PROBLEM DETAILS | Find the line that contains "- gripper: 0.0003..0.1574". Repeat that line and all lines following it, exactly, through the end of the listing below.

══ EXERCISE DATA

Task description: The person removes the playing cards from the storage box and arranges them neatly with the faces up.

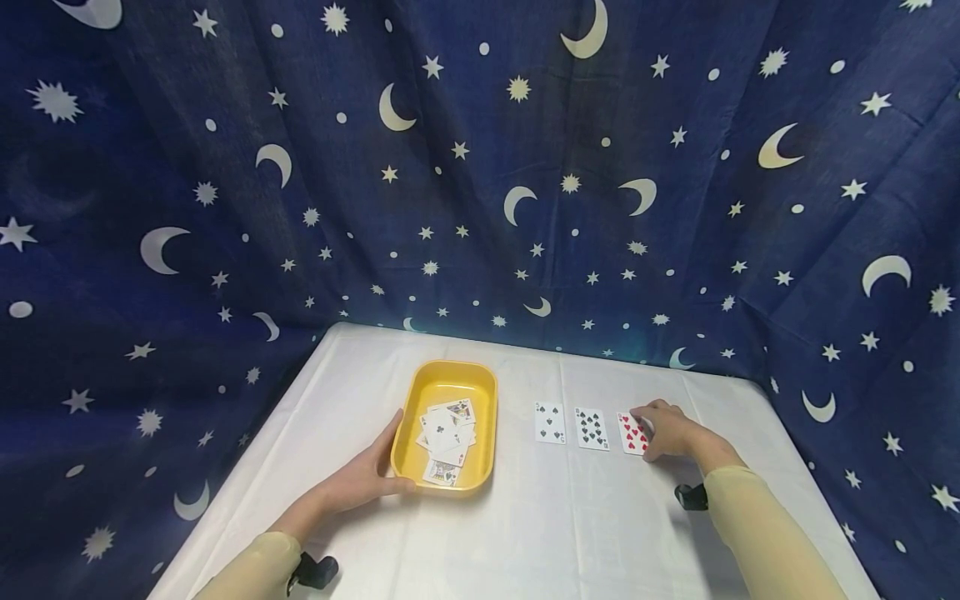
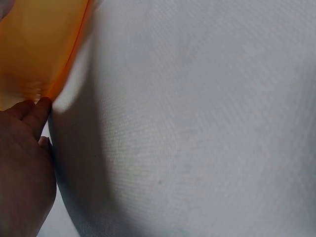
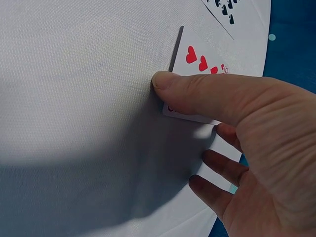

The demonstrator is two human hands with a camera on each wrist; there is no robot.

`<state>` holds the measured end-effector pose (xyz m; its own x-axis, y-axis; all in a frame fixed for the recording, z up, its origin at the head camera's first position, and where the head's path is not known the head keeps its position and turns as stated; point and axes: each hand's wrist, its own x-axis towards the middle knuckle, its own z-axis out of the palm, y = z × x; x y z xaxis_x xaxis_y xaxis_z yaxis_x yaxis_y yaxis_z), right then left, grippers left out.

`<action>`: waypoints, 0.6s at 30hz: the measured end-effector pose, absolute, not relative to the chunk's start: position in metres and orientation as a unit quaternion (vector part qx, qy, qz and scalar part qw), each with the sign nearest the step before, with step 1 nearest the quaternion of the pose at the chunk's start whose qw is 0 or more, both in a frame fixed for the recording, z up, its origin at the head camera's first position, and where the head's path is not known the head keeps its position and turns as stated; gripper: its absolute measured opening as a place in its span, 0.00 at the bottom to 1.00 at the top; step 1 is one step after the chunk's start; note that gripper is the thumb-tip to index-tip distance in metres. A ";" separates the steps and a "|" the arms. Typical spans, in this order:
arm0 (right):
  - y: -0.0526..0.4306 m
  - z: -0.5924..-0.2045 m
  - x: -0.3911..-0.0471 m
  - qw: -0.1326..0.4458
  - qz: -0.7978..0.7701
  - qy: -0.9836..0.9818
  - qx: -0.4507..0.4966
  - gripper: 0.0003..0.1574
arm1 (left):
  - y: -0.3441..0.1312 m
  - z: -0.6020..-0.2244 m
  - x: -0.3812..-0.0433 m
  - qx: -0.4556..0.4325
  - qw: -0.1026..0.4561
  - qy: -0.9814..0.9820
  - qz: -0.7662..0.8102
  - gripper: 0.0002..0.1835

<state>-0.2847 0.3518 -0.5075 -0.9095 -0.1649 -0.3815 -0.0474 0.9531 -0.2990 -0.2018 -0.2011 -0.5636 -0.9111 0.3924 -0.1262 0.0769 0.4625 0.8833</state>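
In the head view my left hand (image 1: 365, 473) rests at the left front corner of a yellow tray (image 1: 488, 425), fingers along its side and thumb at the front rim. The left wrist view has these fingers (image 2: 37, 113) straight against the tray's wall. Loose playing cards (image 1: 448, 433) lie overlapping inside the tray. To the right, my right hand (image 1: 671, 432) holds a hearts playing card (image 1: 631, 435) by its edges, thumb and index finger curled about it. In the right wrist view the thumb crosses this card's face, hiding part of it; the other fingers hang loose.
Two spade cards, a five (image 1: 550, 423) and a ten (image 1: 592, 428), lie face up in a row beside the hearts card. A white cloth (image 1: 517, 542) covers the table. Behind it hangs a dark blue curtain (image 1: 480, 292) with moons and stars.
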 end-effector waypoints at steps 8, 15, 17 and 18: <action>0.352 -0.508 -0.285 0.206 -0.142 0.967 -0.052 0.55 | -0.201 -0.563 -0.201 0.140 0.155 0.836 0.507 0.68; 0.354 -0.512 -0.287 0.211 -0.146 0.966 -0.044 0.56 | -0.201 -0.563 -0.202 0.140 0.156 0.834 0.511 0.68; 0.354 -0.513 -0.287 0.212 -0.146 0.965 -0.042 0.56 | -0.201 -0.563 -0.202 0.141 0.155 0.835 0.509 0.67; 0.355 -0.513 -0.288 0.211 -0.146 0.965 -0.042 0.56 | -0.202 -0.564 -0.202 0.142 0.156 0.835 0.509 0.68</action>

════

YOUR RESPONSE |
  - gripper: 0.0003..0.1574
arm1 (left):
  - y: -0.3441..0.1312 m
  - z: -0.6020..-0.2244 m
  - x: -0.3812..-0.0433 m
  - qx: -0.4556..0.4325
  - qw: -0.1026..0.4561
  - qy: -0.9814..0.9820
  - qz: -0.7662..0.8102
  - gripper: 0.0002..0.1835

<state>-0.2847 0.3518 -0.5075 -0.9095 -0.1649 -0.3815 -0.0474 0.9531 -0.2990 -0.2018 -0.2011 -0.5636 -0.9111 0.3924 -0.1262 0.0769 0.4625 0.8833</state>
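In the head view my left hand (image 1: 365, 473) rests at the left front corner of a yellow tray (image 1: 488, 425), fingers along its side and thumb at the front rim. The left wrist view has these fingers (image 2: 37, 113) straight against the tray's wall. Loose playing cards (image 1: 448, 433) lie overlapping inside the tray. To the right, my right hand (image 1: 671, 432) holds a hearts playing card (image 1: 631, 435) by its edges, thumb and index finger curled about it. In the right wrist view the thumb crosses this card's face, hiding part of it; the other fingers hang loose.
Two spade cards, a five (image 1: 550, 423) and a ten (image 1: 592, 428), lie face up in a row beside the hearts card. A white cloth (image 1: 517, 542) covers the table. Behind it hangs a dark blue curtain (image 1: 480, 292) with moons and stars.
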 end-effector waypoints at steps 8, 15, 17 and 18: <action>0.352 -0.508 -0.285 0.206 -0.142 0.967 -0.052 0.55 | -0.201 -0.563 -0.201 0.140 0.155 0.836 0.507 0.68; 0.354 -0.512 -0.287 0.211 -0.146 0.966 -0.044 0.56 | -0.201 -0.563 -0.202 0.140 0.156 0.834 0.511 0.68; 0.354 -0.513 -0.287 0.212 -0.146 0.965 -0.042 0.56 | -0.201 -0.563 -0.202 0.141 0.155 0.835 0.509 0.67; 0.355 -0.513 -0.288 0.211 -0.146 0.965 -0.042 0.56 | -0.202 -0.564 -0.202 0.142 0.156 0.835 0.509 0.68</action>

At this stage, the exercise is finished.